Un campagnard avait un fonds de terre de vingt arpents, qu'il faisait valoir avec un capital de 10,000 francs. Il divisa son domaine en quatre parts et y établit l'assolement suivant: 1º maïs; 2º froment; 3º trèfle; 4º seigle. Il ne fallait pour lui et sa famille qu'une bien modique portion du grain, de la viande, du laitage que produisait la ferme, et il vendait le surplus pour acheter de l'huile, du lin, du vin, etc.--La totalité de son capital était distribuée chaque année en gages, salaires, payements de comptes aux ouvriers du voisinage. Ce capital rentrait par les ventes, et même il s'accroissait d'année en année; et notre campagnard, sachant fort bien qu'un capital ne produit rien que lorsqu'il est mis en oeuvre, faisait profiter la classe ouvrière de ces excédants annuels qu'il consacrait à des clôtures, des défrichements, des améliorations dans ses instruments aratoires et dans les bâtiments de la ferme. Même il plaçait quelques réserves chez le banquier de la ville prochaine, mais celui-ci ne les laissait pas oisives dans son coffre-fort; il les prêtait à des armateurs, à des entrepreneurs de travaux utiles, en sorte qu'elles allaient toujours se résoudre en salaires.

Cependant le campagnard mourut, et, aussitôt maître de l'héritage, le fils se dit: Il faut avouer que mon père a été dupe toute sa vie. Il achetait de l'huile et payait ainsi _tribut_ à la Provence, tandis que notre terre peut à la rigueur faire végéter des oliviers. Il achetait du vin, du lin, des oranges, et payait _tribut_ à la Bretagne, au Médoc, aux îles d'Hyères, tandis que la vigne, le chanvre et l'oranger peuvent, tant bien que mal, donner chez nous quelques produits. Il payait _tribut_ au meunier, au tisserand, quand nos domestiques peuvent bien tisser notre lin et écraser notre froment entre deux pierres.--Il se ruinait et, en outre, il faisait gagner à des étrangers les salaires qu'il lui était si facile de répandre autour de lui.

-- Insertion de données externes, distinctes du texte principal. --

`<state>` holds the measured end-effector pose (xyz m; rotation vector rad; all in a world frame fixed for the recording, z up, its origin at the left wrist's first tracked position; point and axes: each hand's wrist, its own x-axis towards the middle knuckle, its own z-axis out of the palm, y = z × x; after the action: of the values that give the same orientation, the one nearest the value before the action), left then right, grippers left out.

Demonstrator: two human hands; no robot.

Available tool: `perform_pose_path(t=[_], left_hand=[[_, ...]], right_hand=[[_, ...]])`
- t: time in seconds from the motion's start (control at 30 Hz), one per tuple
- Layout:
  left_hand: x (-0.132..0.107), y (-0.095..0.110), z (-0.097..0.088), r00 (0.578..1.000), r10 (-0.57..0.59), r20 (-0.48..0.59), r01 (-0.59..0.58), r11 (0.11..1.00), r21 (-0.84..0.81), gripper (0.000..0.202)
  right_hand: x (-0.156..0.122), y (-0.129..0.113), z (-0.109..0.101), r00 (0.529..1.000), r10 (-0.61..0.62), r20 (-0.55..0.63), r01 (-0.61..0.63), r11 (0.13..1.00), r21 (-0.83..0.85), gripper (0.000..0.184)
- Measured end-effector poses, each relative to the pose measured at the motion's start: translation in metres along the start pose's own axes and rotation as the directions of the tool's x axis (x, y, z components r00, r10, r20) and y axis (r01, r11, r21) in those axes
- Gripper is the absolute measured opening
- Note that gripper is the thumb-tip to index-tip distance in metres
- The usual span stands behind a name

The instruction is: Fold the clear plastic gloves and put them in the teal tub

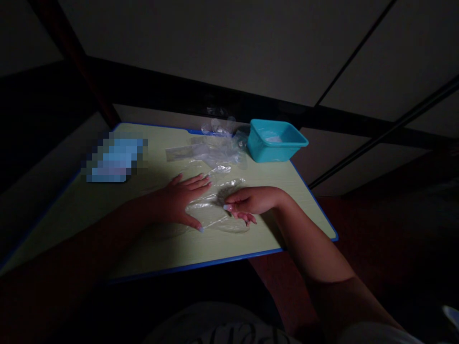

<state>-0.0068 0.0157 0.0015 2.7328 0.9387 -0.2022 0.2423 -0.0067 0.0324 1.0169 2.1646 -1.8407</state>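
A sheet of thin, clear plastic film (215, 220) lies creased on the tabletop under and between my hands. My left hand (179, 198) rests flat on its left part, fingers spread and thumb apart, holding nothing. At the right part of the film my right hand (247, 203) is bent at the wrist, its fingers curled in and the thumb pointing left. Whether film is caught in those fingers is hidden. Behind the hands lies a loose pile of clear plastic pieces (218, 152), some with rounded, finger-like ends, like disposable gloves.
A turquoise plastic basket (274, 152) with something pale inside stands at the table's back right. A blurred-out light-blue rectangular object (118, 157) lies at the back left. The pale table (143, 258) has a blue edge. Cabinet panels (215, 52) rise behind it.
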Motion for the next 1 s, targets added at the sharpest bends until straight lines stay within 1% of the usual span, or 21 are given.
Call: perform_pose_path(t=[0.07, 0.2, 0.27, 0.4, 0.57, 0.77, 0.9, 1.0], left_hand=[[0.0001, -0.0007, 0.0005, 1.0, -0.002, 0.007, 0.002, 1.0, 0.003, 0.112], [-0.0001, -0.0007, -0.0003, 1.0, -0.001, 0.005, 0.001, 1.0, -0.002, 0.112], [-0.0001, -0.001, 0.0, 1.0, 0.002, 0.001, -0.002, 1.0, -0.009, 0.112], [0.0001, -0.0027, 0.0022, 1.0, 0.01, -0.018, -0.011, 1.0, -0.014, 0.112], [-0.0002, -0.003, 0.0026, 1.0, 0.003, -0.005, -0.003, 1.0, -0.006, 0.114], [-0.0004, -0.0015, 0.001, 1.0, 0.003, -0.014, -0.003, 1.0, 0.004, 0.114], [-0.0003, 0.001, -0.0018, 1.0, -0.016, 0.015, 0.016, 1.0, -0.004, 0.115], [-0.0003, 0.0022, -0.0026, 1.0, -0.021, 0.016, 0.021, 1.0, -0.002, 0.114]], right_hand=[[-0.0009, -0.0011, -0.0005, 1.0, -0.009, 0.003, 0.009, 1.0, 0.012, 0.033], [-0.0025, -0.0027, -0.0012, 0.995, -0.092, -0.024, 0.093, 0.993, 0.066, 0.035], [-0.0024, -0.0024, -0.0009, 0.994, -0.109, -0.008, 0.11, 0.991, 0.079, 0.036], [-0.0007, -0.0007, 0.0002, 0.995, -0.093, 0.033, 0.09, 0.993, 0.074, 0.035], [0.0004, -0.0004, 0.0006, 0.997, -0.079, 0.013, 0.078, 0.996, 0.052, 0.033], [-0.0001, -0.0009, 0.0001, 0.999, -0.044, 0.002, 0.044, 0.998, 0.033, 0.03], [0.0003, -0.0001, -0.0007, 0.999, -0.025, -0.022, 0.026, 0.999, 0.023, 0.028], [0.0006, 0.0001, -0.0005, 0.999, -0.017, -0.033, 0.018, 1.0, 0.012, 0.028]])
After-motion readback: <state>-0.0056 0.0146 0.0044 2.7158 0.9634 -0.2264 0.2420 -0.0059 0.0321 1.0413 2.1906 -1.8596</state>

Fort de ce raisonnement, notre étourdi changea l'assolement du domaine. Il le divisa en vingt soles. Sur l'une on cultiva l'olivier, sur l'autre le mûrier, sur la troisième le lin, sur la quatrième la vigne, sur la cinquième le froment, etc., etc. Il parvint ainsi à pourvoir sa famille de toutes choses et à se rendre _indépendant_. Il ne retirait plus rien de la circulation générale; il est vrai qu'il n'y versait rien non plus. En fut-il plus riche? Non; car la terre n'était pas propre à la culture de la vigne; le climat s'opposait aux succès de l'olivier, et, en définitive, la famille était moins bien pourvue de toutes ces choses que du temps où le père les acquérait par voie d'échanges.

Quant aux ouvriers, il n'y eut pas pour eux plus de travail qu'autrefois. Il y avait bien cinq fois plus de soles à cultiver, mais elles étaient cinq fois plus petites; on faisait de l'huile, mais on faisait moins de froment; on n'achetait plus de lin, mais on ne vendait plus de seigle. D'ailleurs, le fermier ne pouvait dépenser en salaires plus que son capital; et son capital, loin de s'augmenter par la nouvelle distribution des terres, allait sans cesse décroissant. Une grande partie se fixait en bâtiments et ustensiles sans nombre, indispensables à qui veut tout entreprendre. En résultat, l'offre des bras resta la même, mais les moyens de les payer déclinaient, et il y eut forcément réduction de salaires.